Für die Songs wurden zum Großteil Melodien wiederverwendet und mit neuen Texten versehen. Schon gleich im Anfangsstück werden deutsche Schlager vom “Bruttosozialprodukt” bis hin zur “Biene Maja” verwurstet, später kommen auch bekannte englische Popsongs dazu. Die Mischung funktioniert jedoch, ist schmissig und mitreißend.
Die Darsteller sind allesamt hervorragend. Julia Meier überzeugt mit einer für ihre zierliche Statur überraschend kräftigen Stimme, Klotz beweist als Kim bei “Cocooning” Stimmfestigkeit in den Höhen und Varells rauer, leicht brüchiger Alt in “Wie lässt man das los?” passt hervorragend zur Figur der Yvonne. Bells Rockröhre kommt bei “Freiheit! Libertad!” so richtig zur Geltung, bei dem sie auch ihre Salsa-Künste unter Beweis stellen darf. Frowin punktet durch starkes Spiel und insbesondere während “Beim Verlegen von Fliesen” komödiantisches Talent und Billep nimmt man den etwas dämlichen Frauenhelden Patrick absolut ab.
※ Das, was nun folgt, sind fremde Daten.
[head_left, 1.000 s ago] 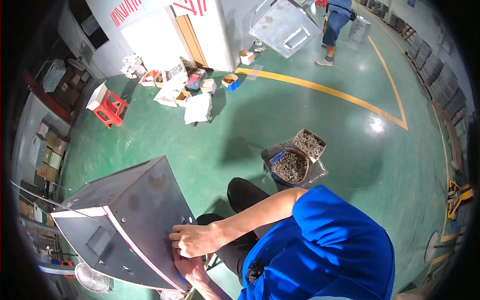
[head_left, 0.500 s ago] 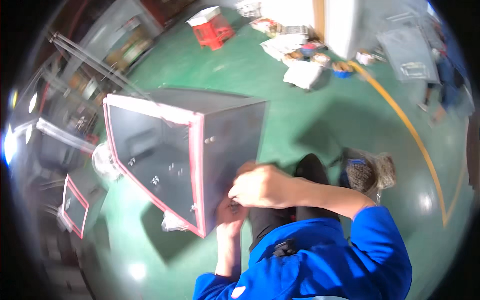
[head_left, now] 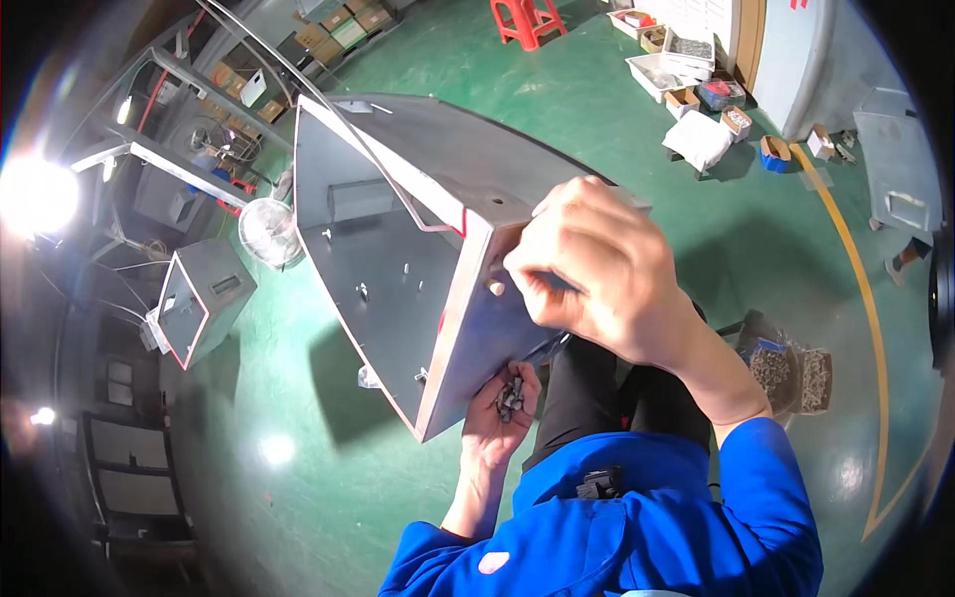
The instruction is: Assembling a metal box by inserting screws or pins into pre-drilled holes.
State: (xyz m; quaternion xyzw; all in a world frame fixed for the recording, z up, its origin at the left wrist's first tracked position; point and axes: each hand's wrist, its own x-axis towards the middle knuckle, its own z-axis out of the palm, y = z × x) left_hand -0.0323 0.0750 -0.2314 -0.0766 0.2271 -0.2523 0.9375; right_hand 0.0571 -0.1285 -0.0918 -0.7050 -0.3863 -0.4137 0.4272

Dass er auch tänzerisch einiges zu bieten hat, kann er bei “Ich bin sensibel” beweisen (Choreographie: Betty Dir).
Miebachs Figur bleibt Skriptbedingt eher blass, dafür spielt er während einiger Szenen das als Teil des Hochzeitstisches getarnte Keyboard, welches im Stück das einzige Live-Instrument ist.
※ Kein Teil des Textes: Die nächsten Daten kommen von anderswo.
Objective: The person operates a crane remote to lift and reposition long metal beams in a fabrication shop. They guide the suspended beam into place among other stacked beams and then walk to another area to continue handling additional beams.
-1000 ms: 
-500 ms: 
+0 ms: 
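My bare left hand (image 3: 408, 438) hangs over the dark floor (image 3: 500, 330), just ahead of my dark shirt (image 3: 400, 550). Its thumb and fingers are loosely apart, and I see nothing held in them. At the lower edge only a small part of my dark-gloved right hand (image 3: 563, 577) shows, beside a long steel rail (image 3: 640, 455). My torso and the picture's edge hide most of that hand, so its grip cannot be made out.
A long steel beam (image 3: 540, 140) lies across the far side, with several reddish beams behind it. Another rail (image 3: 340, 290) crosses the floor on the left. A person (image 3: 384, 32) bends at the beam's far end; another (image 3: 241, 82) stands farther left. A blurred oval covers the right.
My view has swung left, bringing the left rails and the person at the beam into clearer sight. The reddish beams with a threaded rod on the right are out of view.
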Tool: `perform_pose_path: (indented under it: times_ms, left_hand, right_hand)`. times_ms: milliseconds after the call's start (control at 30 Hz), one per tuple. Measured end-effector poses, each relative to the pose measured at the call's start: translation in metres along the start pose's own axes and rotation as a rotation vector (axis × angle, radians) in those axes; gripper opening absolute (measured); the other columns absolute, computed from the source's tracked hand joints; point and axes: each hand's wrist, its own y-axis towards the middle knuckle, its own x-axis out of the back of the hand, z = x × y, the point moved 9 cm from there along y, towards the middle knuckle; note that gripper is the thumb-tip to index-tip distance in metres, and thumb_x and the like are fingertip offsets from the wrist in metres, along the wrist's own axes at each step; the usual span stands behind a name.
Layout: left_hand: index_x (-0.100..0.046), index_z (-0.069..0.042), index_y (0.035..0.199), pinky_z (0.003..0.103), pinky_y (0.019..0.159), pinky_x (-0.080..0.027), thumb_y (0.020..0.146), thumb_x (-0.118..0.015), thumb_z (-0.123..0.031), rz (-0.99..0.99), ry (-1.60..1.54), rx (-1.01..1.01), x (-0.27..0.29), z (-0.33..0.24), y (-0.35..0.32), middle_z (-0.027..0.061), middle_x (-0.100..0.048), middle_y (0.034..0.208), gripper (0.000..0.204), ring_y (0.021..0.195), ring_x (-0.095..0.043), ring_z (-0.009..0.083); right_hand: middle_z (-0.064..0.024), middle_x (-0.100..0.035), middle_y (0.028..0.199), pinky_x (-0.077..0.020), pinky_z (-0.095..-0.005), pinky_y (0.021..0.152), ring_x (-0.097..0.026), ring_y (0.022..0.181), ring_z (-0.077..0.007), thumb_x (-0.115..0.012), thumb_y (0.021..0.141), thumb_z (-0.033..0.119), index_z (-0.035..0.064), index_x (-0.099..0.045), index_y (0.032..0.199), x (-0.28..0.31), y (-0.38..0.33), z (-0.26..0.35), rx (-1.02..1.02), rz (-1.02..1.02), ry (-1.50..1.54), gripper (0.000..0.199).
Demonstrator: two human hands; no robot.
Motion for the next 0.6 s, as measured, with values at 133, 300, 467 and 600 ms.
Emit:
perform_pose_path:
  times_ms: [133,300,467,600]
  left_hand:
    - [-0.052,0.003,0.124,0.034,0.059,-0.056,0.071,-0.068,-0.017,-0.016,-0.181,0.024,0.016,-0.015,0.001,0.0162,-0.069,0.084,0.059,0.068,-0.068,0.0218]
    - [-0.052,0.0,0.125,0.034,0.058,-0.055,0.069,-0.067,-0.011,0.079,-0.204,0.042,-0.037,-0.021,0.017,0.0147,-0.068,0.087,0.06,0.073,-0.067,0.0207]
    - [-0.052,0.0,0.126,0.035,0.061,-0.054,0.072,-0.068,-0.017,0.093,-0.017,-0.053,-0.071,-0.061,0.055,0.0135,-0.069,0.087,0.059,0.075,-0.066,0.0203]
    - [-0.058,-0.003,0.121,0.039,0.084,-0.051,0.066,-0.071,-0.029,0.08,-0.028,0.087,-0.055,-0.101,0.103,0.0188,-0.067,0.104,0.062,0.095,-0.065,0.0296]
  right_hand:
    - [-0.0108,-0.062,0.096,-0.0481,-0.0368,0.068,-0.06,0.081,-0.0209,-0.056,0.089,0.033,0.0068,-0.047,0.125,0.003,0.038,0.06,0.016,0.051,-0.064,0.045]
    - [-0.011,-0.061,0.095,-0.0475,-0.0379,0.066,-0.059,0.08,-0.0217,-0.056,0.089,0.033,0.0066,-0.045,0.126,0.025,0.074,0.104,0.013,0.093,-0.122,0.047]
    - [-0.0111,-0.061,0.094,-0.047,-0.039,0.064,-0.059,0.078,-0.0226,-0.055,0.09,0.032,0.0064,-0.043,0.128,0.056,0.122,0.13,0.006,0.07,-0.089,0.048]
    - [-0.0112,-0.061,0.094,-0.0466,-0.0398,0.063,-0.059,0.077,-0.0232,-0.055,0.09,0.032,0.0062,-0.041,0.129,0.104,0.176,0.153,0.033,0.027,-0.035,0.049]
“Hammerfrauen” wird niemals langweilig oder langatmig. Einige der Szenen sind wirklich urkomisch, wobei auch das Bühnenbild (Bühne und Kostüm: Esther Bätschmann) eine große Rolle spielt. Die Regale, die sich in alle Richtungen drehen lassen, könnten so auch im Baumarkt um die Ecke stehen und bieten eine Fülle an Requisiten, die bis ins Letzte ausgenutzt werden. Ob Julia sich am Anfang hinter der Arbeitskleidung vor den Eltern ihres Freundes versteckt, Enno und Patrick durch die mit Pömpeln nach oben gedrückten Klodeckel die Grillparty beobachten oder Kim im Kakerlaken-Kostüm aus der Schädlingsbekämpfung herumtanzt: Ständig gibt es Lacher aus dem Publikum.
Tiefgreifendes Gefühlsmusical ist “Hammerfrauen” sicher nicht und möchte dies auch nicht sein. Was den Zuschauer jedoch erwartet ist ein buntes, urkomisches Spektakel mit fetziger Musik und tollen Darstellern.